Assume that two or more transactions are initiated nearly simultaneously, each calling the applyFees function for the same marketOwnerProfileId (i.e., the same market). The donationEscrow mapping holds the donations for each market owner, and each call to applyFees will update this value. Vulnerable Interaction:

Transaction 1 and Transaction 2 attempt to apply fees for the same market at nearly the same time. Transaction 1 first checks the donationRecipient mapping, and Transaction 2 does the same. Both transactions calculate the donation, adding it to the donationEscrow for the given marketOwnerProfileId. Concurrent Updates:

Since these transactions are not synchronized and both access the donationEscrow mapping at nearly the same time, Transaction 1 and Transaction 2 might both end up updating the donationEscrow mapping without accounting for each other's changes. This could lead to double counting or missing donations, depending on the exact sequence of execution.

Outcome of the Race Condition:

If the race condition is triggered, the final donationEscrow balance for the marketOwnerProfileId could be incorrect (e.g., too high or too low), affecting the protocol fee collection and escrow withdrawal process.

PoC Code Example:

// Assume two transactions are initiated with the same marketOwnerProfileId

// Transaction 1
applyFees(protocolFeeAmount1, donationAmount1, marketOwnerProfileId);

// Transaction 2
applyFees(protocolFeeAmount2, donationAmount2, marketOwnerProfileId);

// Here, the `donationEscrow[marketOwnerProfileId]` could be incorrectly updated
// depending on the race condition, leading to wrong donation amounts.

In this example:

Transaction 1 and Transaction 2 both try to update the donationEscrow[marketOwnerProfileId] mapping at the same time. Since Solidity does not handle the synchronization of these updates, Transaction 2 might overwrite the state set by Transaction 1, leading to the wrong final value. Exploitation Potential: Attacker's Goal: Manipulate the donation to favor themselves or steal funds by exploiting the race condition. If the attacker can trigger many concurrent transactions interacting with the same marketOwnerProfileId, they could cause the contract to fail to properly track the donation amounts, resulting in financial manipulation.

Recommendation:

Locking Mechanism: Use a mutex or reentrancy guard to prevent multiple concurrent interactions with the same marketOwnerProfileId by locking the donation update process. This will prevent race conditions from occurring and ensure that each transaction's state is handled sequentially.

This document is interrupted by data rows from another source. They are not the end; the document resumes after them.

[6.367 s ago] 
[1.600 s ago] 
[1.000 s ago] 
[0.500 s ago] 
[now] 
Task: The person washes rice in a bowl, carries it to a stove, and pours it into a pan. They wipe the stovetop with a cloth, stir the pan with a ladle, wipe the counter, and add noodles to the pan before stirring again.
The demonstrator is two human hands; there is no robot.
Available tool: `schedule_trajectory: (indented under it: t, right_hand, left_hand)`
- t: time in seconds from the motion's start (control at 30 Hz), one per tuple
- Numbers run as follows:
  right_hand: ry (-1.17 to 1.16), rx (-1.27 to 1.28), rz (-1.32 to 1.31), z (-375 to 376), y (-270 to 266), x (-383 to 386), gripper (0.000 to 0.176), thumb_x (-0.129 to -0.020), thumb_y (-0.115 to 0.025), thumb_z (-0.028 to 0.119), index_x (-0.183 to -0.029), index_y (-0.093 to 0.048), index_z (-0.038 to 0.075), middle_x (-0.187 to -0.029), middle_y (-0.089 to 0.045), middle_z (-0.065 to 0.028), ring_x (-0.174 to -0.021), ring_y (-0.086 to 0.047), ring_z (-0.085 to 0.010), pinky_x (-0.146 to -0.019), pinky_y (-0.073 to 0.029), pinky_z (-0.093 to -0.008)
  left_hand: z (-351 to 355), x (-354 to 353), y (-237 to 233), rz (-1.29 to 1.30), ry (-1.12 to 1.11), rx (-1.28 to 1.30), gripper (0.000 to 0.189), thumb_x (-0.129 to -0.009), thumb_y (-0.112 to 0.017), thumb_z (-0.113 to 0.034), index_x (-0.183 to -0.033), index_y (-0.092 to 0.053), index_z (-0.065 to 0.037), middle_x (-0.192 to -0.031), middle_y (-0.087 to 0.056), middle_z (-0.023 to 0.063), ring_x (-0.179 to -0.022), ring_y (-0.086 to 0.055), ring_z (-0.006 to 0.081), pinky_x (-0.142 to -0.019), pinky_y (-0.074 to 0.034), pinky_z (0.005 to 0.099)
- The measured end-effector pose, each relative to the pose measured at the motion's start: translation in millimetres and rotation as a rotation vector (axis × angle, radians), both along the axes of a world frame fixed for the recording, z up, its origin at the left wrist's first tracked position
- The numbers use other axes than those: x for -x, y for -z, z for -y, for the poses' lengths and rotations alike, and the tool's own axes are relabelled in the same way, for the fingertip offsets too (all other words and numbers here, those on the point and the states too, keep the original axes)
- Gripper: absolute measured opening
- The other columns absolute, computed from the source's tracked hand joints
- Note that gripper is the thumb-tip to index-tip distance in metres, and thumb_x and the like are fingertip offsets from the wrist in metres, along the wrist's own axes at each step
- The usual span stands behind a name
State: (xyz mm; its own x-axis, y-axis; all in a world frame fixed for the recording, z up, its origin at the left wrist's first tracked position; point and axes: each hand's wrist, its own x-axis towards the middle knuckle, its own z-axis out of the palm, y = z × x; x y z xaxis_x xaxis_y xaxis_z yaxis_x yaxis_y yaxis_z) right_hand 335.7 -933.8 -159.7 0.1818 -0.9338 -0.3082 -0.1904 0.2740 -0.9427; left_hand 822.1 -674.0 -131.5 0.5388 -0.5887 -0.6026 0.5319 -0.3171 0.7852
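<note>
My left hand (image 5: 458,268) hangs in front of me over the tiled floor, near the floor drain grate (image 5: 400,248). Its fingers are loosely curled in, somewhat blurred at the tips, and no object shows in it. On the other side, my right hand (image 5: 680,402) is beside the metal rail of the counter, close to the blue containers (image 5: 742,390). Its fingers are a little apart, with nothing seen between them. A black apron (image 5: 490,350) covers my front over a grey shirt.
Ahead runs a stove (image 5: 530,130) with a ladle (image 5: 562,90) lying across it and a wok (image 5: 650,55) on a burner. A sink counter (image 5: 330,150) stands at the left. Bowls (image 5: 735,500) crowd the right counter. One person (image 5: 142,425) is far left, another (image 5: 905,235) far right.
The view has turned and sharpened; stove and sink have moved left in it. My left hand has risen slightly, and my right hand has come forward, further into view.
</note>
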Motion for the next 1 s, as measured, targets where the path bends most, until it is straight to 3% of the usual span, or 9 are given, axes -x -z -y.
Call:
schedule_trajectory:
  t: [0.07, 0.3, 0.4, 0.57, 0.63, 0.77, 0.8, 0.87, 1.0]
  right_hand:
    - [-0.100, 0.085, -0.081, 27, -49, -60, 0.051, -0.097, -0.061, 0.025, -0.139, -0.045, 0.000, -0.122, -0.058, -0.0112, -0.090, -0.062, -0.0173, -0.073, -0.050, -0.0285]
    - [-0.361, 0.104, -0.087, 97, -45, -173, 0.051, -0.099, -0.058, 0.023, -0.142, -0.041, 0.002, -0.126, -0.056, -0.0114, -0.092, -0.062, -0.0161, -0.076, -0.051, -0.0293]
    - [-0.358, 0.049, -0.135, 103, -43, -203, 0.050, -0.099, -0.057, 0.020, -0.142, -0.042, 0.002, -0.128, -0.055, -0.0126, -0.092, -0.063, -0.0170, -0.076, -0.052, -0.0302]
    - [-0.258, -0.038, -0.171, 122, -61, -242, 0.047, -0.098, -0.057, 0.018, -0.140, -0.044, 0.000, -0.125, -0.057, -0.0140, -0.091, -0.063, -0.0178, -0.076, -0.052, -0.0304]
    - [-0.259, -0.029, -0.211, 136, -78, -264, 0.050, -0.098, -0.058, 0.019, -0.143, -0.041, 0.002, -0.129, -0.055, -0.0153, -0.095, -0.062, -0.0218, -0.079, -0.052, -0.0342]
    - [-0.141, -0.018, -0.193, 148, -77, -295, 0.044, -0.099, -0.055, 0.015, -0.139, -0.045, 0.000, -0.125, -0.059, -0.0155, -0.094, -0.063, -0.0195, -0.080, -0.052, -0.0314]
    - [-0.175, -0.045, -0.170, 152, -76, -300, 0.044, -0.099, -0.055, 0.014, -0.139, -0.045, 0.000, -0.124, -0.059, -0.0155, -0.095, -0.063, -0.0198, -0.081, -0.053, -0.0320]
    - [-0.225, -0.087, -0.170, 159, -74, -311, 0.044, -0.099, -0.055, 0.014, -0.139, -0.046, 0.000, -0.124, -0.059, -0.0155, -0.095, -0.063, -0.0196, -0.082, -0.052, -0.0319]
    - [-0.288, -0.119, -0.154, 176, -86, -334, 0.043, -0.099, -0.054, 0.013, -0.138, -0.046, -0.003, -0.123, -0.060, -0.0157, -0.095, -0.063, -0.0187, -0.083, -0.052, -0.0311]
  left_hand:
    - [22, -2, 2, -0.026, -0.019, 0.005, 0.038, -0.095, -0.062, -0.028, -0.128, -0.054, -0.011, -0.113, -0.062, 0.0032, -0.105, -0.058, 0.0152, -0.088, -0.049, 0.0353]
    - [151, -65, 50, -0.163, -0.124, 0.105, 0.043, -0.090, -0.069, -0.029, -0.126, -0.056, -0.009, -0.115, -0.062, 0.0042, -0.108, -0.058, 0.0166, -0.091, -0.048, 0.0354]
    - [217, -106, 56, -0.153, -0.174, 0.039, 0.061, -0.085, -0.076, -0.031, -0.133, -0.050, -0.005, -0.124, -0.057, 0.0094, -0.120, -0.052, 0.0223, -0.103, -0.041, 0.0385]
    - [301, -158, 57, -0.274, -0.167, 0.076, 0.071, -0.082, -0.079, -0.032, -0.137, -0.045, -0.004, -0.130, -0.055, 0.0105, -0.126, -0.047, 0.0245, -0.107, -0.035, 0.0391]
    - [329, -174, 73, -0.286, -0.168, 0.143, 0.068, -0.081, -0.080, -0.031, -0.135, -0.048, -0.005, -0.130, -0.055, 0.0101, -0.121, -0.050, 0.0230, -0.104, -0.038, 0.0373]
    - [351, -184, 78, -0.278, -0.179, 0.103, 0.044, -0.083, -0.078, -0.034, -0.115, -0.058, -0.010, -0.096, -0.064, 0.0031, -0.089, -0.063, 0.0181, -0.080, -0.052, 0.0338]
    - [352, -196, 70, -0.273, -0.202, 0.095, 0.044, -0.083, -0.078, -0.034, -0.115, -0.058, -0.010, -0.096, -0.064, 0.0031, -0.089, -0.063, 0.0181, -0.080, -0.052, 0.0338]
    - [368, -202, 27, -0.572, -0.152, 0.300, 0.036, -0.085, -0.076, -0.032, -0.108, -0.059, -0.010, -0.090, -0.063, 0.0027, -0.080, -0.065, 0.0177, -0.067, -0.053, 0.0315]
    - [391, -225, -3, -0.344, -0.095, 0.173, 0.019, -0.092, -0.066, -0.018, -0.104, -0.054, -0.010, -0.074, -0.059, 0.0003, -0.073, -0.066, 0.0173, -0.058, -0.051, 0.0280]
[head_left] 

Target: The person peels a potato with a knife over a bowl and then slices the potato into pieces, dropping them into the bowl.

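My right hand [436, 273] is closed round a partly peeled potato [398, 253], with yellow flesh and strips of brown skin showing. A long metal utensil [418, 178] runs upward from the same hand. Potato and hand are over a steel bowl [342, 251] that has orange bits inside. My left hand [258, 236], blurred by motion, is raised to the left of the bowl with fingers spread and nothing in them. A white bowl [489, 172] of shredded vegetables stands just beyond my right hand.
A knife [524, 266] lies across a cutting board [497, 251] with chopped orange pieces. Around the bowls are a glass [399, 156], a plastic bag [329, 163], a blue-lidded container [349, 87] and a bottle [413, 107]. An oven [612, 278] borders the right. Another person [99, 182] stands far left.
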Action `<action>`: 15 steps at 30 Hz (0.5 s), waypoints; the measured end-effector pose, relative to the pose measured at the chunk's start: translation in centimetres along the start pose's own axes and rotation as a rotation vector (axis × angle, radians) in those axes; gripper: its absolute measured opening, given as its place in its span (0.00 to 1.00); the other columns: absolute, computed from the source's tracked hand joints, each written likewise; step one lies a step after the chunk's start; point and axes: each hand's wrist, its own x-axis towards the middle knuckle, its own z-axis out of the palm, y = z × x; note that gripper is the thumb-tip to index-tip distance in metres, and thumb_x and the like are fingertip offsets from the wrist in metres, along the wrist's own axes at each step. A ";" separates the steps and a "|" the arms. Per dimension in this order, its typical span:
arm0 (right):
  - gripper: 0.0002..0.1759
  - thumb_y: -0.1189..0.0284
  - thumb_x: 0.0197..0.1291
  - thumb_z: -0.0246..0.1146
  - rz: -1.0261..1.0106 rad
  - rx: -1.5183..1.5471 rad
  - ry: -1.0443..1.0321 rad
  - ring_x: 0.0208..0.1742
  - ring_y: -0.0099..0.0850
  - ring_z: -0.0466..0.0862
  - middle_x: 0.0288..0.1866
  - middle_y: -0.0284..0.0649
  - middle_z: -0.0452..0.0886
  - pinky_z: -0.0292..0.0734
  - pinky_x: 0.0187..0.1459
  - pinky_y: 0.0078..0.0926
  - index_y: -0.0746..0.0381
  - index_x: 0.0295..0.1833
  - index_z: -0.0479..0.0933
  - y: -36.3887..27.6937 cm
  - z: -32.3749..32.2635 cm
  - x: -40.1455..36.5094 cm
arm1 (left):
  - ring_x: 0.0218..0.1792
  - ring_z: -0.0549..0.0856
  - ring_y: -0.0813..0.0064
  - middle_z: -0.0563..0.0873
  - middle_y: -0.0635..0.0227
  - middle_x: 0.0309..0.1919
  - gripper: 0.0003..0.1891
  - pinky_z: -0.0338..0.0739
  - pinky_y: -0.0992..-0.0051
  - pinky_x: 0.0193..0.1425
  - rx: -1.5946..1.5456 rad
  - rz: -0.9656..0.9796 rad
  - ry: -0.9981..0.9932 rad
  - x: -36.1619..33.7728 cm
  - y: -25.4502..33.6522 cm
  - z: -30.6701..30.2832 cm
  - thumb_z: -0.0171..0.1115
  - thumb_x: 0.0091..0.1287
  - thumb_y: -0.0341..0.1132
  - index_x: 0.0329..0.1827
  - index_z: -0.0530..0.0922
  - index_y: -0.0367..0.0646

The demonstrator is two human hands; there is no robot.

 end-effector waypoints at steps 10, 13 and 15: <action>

Example of a simple locking mechanism:

// Define a mapping to track the "locked" state for each marketOwnerProfileId
mapping(uint256 => bool) public marketLock;

modifier lockMarket(uint256 marketOwnerProfileId) {
    require(!marketLock[marketOwnerProfileId], "Market is locked");
    marketLock[marketOwnerProfileId] = true;
    _;
    marketLock[marketOwnerProfileId] = false;
}

function applyFees(
    uint256 protocolFee,
    uint256 donation,
    uint256 marketOwnerProfileId
) private lockMarket(marketOwnerProfileId) returns (uint256 fees) {
    // Existing logic for handling fees
}

This ensures that while one transaction is processing for a specific marketOwnerProfileId, no other transaction can concurrently modify the donation escrow, thus preventing the race condition.